Entscheidungsstichwort (Thema)

Befristetes Arbeitsverhältnis. Mitbestimmung des Personalrats

 

Normenkette

BGB § 620; SächsPersVG § 80 Abs. 1 Nr. 9

 

Verfahrensgang

Sächsisches LAG (Urteil vom 07.12.1995; Aktenzeichen 4 Sa 757/95)

ArbG Chemnitz (Urteil vom 15.05.1995; Aktenzeichen 11 Ca 667/95 FR)

 

Tenor

1. Auf die Revision des Beklagten wird das Urteil des Sächsischen Landesarbeitsgerichts vom 7. Dezember 1995 – 4 Sa 757/95 – aufgehoben.

2. Das Urteil des Arbeitsgerichts Chemnitz vom 15. Mai 1995 – 11 Ca 667/95 FR – wird abgeändert:

Die Klage wird abgewiesen.

3. Die Kosten des Rechtsstreits trägt die Klägerin.

Von Rechts wegen!

 

Tatbestand

Die Parteien streiten darüber, ob ihr Arbeitsverhältnis wirksam bis zum 31. Dezember 1994 befristet war.

Die Klägerin ist seit dem 5. März 1985 an der Bergakademie F. als Laborantin beschäftigt. Nach einer bedarfsbedingten Kündigung des Arbeitsverhältnisses schlössen die Parteien im Anschluß an einen Vergleich vor einer Schiedsstelle am 15. Januar 1993 einen bis zum 31. Dezember 1993 befristeten „Drittmittelarbeitsvertrag”. Danach wurde die Klägerin als nicht vollbeschäftigte Angestellte mit 75 v. II. der durchschnittlichen regelmäßigen wöchentlichen Arbeitszeit mit Aufgaben aus dem Drittmittelprojekt „Vf.-Nr. 314/122” BMFT betraut. Am 16. Februar 1993 wurde ein weiterer „Drittmittelarbeitsvertrag” geschlossen, der eine Beschäftigung zu 25 v. H. im Rahmen des Drittmittelprojekts „Vf.-Nr. 620” ebenfalls befristet bis zum 31. Dezember 1993 vorsah. Die Bergakademie F. und die F. Elektronikwerkstoffe (FEW) Produktions- und Vertriebsgesellschaft mbH hatten im Januar 1993 unter der Auftragsnummer „0212 Vf.-Nr. 620” einen Forschungs- und Entwicklungsvertrag geschlossen. Danach hatte die Bergakademie unter der Kurzbezeichnung „GaAs-Scheibentempern” Forschungs- und Entwicklungsaufgaben bis 31. Dezember 1994 durchzuführen.

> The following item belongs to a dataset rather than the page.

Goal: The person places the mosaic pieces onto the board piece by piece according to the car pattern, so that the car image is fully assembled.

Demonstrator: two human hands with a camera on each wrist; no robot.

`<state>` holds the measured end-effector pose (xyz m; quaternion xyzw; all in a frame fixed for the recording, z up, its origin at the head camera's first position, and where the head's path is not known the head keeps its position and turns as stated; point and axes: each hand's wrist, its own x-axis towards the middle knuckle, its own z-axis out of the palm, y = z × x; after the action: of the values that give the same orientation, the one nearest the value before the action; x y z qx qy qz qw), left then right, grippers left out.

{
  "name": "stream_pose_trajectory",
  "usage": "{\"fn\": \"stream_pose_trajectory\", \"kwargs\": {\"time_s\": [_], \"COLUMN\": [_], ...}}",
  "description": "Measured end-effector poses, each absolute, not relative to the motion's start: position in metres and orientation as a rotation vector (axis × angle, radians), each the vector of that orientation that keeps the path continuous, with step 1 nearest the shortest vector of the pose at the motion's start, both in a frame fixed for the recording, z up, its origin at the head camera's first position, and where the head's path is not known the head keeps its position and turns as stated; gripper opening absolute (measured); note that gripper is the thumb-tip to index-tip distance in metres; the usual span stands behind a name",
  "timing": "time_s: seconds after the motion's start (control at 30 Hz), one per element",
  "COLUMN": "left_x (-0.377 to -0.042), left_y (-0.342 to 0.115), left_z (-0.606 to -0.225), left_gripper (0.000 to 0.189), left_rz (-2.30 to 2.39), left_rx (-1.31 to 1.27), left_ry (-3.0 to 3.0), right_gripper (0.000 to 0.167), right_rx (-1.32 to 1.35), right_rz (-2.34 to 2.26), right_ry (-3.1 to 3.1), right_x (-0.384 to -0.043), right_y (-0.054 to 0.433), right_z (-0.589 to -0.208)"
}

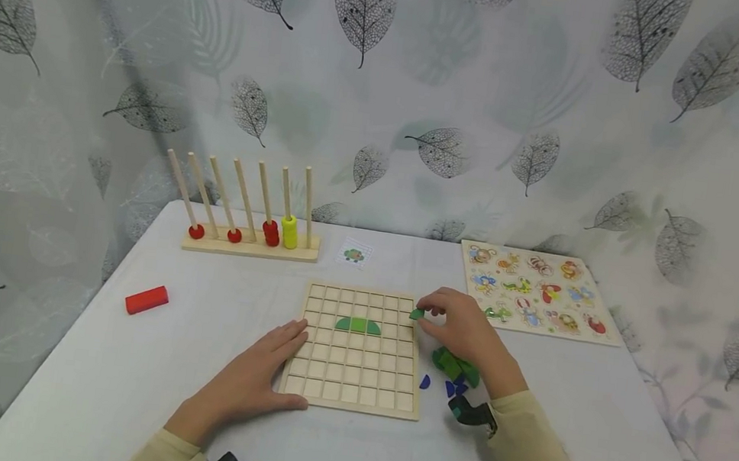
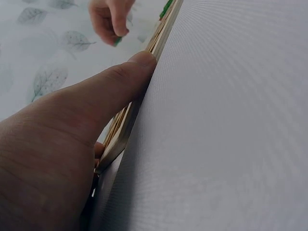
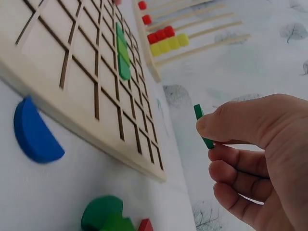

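Observation:
A wooden grid board (image 1: 355, 407) lies flat on the table. In one of its rows sit a light green square (image 1: 359, 324) and two darker green rounded pieces, one on each side. My left hand (image 1: 258, 371) rests at the board's near left corner, fingers along the left edge and thumb (image 2: 120, 77) against the near edge. Between thumb and fingertips my right hand (image 1: 464, 330) pinches a small green piece (image 3: 198, 113), held above the board's right edge. Below that hand lies a pile of green pieces (image 1: 453, 365), with several blue pieces (image 1: 425, 382) nearby.
At the back left stands a wooden peg rack (image 1: 249, 248) with red and yellow beads. Beside it lies a small picture card (image 1: 355, 253). An insect puzzle board (image 1: 535, 291) is at the back right. A red cylinder (image 1: 147, 300) lies on the left.

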<state>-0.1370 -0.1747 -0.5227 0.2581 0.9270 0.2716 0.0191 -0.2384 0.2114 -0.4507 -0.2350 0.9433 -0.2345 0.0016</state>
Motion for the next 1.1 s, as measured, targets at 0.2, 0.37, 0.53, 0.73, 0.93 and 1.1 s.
{"fn": "stream_pose_trajectory", "kwargs": {"time_s": [0.2, 0.37, 0.53, 0.73, 0.93, 1.1], "left_x": [-0.137, -0.138, -0.137, -0.137, -0.137, -0.137], "left_y": [-0.176, -0.176, -0.175, -0.176, -0.176, -0.176], "left_z": [-0.521, -0.522, -0.522, -0.523, -0.523, -0.523], "left_gripper": [0.113, 0.114, 0.113, 0.114, 0.113, 0.115], "left_rz": [0.850, 0.853, 0.849, 0.851, 0.851, 0.840], "left_rx": [0.811, 0.811, 0.800, 0.801, 0.810, 0.801], "left_ry": [2.869, 2.864, 2.857, 2.860, 2.870, 2.868], "right_gripper": [0.020, 0.019, 0.019, 0.018, 0.021, 0.021], "right_rx": [-0.828, -0.890, -0.923, -0.983, -0.995, -1.062], "right_rz": [-0.769, -0.819, -0.846, -0.853, -0.847, -0.834], "right_ry": [2.976, 2.949, 2.905, 2.895, 2.869, 2.852], "right_x": [-0.232, -0.225, -0.220, -0.220, -0.220, -0.221], "right_y": [0.199, 0.190, 0.180, 0.169, 0.159, 0.150], "right_z": [-0.444, -0.439, -0.437, -0.440, -0.443, -0.446]}}
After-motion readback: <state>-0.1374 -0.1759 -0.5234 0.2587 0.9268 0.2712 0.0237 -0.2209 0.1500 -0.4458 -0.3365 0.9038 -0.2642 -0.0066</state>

Die Parteien vereinbarten am 27. Oktober 1993 einen weiteren bis zum 31. Dezember 1994 befristeten Arbeitsvertrag, nach dem die Klägerin als vollbeschäftigte Angestellte für Aufgaben von begrenzter Dauer im Hinblick auf die „Bereitstellung von Drittmitteln lt. Vf.-Nr. 620” tätig sein sollte. Eine Beteiligung der zuständigen Personalvertretung erfolgte nicht.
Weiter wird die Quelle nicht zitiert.